Ebbene, da tale definizione risulta evidente come le acque del processo di demineralizzazione non rientrino nelle ipotesi di restituzione di acque cui all’art. 114, D. Lsg. 152/2006 e devono quindi essere assoggettate alla disciplina degli scarichi.
Dalla qualifica di un refluo come scarico deriva che, in base a quanto disposto dall’art. 124, D. Lgs. 152/2006, esso debba sempre essere preventivamente autorizzato, secondo quanto disposto dalla parte IV del Testo Unico Ambientale.
Per ciò che concerne quindi la natura dello scarico l’art. 74, lett. h) del D. Lgs. de 3 aprile 2006, n. 152 definisce come acque reflue industriali:
“qualsiasi tipo di acque reflue scaricate da edifici od impianti in cui si svolgono attività commerciali o di produzione di beni, diverse dalle acque reflue domestiche e dalle acque meteoriche di dilavamento”.

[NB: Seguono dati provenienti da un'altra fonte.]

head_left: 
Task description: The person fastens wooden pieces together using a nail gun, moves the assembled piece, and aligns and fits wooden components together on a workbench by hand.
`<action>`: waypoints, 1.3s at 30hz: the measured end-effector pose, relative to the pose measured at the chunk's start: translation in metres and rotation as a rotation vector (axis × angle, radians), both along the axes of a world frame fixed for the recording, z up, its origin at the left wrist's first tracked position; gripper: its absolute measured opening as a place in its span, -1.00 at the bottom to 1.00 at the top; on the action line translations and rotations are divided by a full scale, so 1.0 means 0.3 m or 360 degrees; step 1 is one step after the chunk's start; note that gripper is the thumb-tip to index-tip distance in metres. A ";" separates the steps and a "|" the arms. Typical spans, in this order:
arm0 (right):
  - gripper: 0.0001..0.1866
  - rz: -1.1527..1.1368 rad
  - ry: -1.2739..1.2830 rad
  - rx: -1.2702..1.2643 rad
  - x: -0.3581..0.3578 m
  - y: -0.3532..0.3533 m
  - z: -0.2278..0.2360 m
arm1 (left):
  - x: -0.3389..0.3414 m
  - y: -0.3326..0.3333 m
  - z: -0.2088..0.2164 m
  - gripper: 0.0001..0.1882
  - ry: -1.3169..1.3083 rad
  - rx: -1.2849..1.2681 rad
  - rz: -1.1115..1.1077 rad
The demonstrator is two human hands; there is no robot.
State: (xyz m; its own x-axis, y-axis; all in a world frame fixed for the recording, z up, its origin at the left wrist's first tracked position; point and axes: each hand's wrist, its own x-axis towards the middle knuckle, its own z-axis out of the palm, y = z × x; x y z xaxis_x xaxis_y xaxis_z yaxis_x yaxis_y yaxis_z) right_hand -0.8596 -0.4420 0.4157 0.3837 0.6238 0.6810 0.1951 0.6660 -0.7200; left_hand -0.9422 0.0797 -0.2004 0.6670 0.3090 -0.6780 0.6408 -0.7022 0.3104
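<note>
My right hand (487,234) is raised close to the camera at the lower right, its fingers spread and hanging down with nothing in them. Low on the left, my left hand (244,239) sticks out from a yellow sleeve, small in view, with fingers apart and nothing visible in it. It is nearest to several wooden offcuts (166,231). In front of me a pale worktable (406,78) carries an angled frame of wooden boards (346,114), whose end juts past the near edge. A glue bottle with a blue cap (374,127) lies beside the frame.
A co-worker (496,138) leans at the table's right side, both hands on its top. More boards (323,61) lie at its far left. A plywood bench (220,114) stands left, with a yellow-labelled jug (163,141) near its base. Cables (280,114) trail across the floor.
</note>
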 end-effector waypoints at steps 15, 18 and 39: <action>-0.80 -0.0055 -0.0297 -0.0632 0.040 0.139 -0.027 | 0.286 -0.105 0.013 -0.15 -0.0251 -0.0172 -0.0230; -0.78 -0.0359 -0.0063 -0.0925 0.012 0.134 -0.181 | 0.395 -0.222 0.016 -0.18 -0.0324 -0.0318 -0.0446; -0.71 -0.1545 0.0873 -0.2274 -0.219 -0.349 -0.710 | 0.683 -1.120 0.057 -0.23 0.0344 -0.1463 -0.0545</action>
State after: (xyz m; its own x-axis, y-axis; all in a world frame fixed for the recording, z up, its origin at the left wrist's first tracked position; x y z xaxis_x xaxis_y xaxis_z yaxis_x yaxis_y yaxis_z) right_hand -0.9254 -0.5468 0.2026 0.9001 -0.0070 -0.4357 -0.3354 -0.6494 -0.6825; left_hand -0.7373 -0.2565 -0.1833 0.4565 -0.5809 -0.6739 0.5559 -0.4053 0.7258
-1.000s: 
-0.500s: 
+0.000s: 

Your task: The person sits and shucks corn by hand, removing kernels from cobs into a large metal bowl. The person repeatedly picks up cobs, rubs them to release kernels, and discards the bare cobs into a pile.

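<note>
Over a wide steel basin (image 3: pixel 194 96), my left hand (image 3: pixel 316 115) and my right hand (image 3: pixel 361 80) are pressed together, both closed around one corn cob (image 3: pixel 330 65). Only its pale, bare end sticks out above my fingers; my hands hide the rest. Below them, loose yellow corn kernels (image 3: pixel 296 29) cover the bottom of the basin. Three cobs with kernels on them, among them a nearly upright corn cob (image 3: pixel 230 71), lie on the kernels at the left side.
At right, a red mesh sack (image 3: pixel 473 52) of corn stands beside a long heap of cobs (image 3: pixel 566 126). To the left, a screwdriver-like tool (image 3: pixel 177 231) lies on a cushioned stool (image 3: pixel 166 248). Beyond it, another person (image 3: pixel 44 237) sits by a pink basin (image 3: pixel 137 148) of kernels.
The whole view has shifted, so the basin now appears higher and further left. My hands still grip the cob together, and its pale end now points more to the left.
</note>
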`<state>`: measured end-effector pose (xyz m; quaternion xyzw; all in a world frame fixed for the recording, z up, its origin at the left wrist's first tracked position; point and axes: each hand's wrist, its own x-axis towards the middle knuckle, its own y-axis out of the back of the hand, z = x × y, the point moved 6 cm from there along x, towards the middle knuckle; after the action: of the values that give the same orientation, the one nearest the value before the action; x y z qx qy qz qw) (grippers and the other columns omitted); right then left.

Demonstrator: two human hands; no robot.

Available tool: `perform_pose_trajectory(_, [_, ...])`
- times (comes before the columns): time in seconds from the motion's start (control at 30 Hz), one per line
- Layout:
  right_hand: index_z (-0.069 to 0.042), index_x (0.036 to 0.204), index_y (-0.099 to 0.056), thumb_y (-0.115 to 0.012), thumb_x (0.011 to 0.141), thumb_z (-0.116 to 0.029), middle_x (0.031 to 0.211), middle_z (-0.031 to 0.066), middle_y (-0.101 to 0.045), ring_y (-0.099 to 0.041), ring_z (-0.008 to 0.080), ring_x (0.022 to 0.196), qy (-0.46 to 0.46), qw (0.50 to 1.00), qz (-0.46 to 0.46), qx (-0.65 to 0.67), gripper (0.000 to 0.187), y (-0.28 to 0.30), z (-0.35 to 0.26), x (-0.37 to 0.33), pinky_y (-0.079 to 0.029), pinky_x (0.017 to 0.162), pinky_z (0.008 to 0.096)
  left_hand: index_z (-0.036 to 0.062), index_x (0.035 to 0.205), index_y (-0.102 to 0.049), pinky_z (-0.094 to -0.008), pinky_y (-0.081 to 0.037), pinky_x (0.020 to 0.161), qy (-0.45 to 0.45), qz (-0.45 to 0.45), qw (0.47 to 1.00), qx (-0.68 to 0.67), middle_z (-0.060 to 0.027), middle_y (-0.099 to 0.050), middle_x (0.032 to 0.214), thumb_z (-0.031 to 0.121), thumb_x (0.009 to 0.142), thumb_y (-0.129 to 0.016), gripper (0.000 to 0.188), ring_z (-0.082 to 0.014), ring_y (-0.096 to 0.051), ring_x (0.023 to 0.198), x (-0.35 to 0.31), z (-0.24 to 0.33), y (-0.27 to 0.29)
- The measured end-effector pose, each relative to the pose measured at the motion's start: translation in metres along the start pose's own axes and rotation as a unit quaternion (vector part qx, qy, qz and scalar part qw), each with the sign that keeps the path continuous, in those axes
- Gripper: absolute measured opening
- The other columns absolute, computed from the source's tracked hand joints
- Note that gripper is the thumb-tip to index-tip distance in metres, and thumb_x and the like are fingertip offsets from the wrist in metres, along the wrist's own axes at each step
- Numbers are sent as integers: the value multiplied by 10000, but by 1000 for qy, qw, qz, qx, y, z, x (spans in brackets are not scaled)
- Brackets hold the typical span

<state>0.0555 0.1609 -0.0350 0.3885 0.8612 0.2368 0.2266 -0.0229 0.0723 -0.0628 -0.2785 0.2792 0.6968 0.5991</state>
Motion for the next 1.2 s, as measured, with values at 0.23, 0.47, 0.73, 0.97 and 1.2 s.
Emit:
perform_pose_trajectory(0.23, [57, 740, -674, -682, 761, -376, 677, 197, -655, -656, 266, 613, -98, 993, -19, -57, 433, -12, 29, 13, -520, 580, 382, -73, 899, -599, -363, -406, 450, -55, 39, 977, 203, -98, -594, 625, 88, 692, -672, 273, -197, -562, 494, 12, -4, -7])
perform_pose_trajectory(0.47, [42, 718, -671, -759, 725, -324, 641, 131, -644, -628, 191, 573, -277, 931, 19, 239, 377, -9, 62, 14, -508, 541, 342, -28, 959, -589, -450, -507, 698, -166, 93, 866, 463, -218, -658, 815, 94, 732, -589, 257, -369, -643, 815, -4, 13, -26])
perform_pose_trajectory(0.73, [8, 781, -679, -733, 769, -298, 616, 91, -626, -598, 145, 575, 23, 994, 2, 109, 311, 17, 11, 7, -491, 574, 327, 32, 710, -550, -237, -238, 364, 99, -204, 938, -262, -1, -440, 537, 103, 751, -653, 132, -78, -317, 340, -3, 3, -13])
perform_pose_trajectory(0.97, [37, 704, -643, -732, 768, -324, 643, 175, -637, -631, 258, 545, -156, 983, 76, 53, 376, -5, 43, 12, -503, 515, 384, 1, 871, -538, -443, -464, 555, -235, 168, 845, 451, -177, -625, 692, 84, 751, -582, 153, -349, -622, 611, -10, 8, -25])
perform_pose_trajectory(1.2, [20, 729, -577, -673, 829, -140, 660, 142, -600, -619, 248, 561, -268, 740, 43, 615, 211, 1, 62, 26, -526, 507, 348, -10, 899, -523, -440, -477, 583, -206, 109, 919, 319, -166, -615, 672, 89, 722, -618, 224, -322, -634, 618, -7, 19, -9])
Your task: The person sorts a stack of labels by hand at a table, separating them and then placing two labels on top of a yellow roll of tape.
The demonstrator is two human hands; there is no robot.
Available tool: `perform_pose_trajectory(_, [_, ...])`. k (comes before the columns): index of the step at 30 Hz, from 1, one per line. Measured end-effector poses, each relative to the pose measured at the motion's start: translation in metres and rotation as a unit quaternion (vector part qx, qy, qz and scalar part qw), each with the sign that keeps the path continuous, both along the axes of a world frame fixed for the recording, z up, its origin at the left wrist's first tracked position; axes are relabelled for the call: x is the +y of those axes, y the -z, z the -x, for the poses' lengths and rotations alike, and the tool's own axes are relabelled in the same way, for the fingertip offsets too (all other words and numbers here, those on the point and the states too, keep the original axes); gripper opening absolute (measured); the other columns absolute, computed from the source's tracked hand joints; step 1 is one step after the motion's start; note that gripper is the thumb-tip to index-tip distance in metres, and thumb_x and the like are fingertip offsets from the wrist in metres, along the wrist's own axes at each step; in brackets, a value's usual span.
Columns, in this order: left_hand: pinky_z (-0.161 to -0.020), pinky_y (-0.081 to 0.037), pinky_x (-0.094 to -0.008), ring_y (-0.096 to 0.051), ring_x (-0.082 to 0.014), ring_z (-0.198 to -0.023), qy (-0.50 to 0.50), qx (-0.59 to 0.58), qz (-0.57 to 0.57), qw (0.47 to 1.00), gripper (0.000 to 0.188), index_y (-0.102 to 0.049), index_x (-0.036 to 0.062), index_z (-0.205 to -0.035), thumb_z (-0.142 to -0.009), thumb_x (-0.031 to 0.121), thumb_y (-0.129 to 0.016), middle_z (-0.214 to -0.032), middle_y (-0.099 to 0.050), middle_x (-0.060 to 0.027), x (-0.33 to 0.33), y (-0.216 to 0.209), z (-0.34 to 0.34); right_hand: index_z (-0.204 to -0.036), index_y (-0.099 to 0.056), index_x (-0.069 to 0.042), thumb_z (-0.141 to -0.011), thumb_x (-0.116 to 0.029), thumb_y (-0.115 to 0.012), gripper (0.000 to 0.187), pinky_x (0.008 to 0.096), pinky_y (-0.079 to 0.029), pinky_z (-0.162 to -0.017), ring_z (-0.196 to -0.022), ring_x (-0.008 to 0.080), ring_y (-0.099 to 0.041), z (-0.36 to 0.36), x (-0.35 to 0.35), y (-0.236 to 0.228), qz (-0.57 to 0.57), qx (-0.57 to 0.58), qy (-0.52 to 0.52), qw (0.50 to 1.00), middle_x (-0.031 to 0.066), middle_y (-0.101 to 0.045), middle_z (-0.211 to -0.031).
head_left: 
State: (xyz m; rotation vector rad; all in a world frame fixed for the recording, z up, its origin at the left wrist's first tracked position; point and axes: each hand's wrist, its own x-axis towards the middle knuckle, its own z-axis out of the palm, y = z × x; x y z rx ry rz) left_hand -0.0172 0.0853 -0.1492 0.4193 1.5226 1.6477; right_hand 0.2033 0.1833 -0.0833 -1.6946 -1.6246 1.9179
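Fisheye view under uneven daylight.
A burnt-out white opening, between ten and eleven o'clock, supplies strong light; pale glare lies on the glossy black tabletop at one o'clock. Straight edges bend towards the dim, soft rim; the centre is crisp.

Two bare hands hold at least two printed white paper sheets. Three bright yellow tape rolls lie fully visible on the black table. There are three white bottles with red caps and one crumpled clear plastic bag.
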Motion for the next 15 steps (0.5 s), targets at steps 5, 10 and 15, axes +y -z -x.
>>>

La nozione in commento è il frutto della modifica apportata all’art. 74 dal D. Lgs. del 16 gennaio 2008, n. 4. Nella versione originaria la norma parlava non semplicemente di acque provenienti da attività commerciali o di produzione di beni, ma richiedeva anche che le stesse fossero “qualitativamente diverse” dalle acque reflue domestiche e meteoriche. Nel 2008 tale inciso è stato definitivamente rimosso dalla definizione di refluo industriale.
Ne deriva che, al fine di stabilire la natura industriale di un refluo non sono determinanti le sue caratteristiche intrinseche, bensì piuttosto il fatto che lo stesso sia scaricato da un impianto in cui si svolga un’attività industriale che lo stesso sia diverso dalle acque domestiche ovvero meteoriche.
Per acque reflue domestiche si intendono: “acque reflue provenienti da insediamenti di tipo residenziale e da servizi e derivanti prevalentemente dal metabolismo umano e da attività domestiche”.
Viceversa, il T.U.A. non fornisce una definizione normativa di acque meteoriche e rimette la disciplina di tale tipologia di scarichi in capo alle Regioni. Nondimeno, si parla tipicamente di acque meteoriche con riferimento alle acque piovane non contaminate.
In tale quadro, le acque di scarto del processo di demineralizzazione non possono essere ricondotte al metabolismo umano o comunque ad attività domestiche, né alla nozione di acque meteoriche, al contrario le stesse sono il frutto di un’attività di processo.
Alla luce della nozione di scarico e delle richiamate definizioni, le acque di scarto del procedimento di demineralizzazione devono essere qualificate come scarico industriale e assoggettate alla relativa disciplina autorizzativa.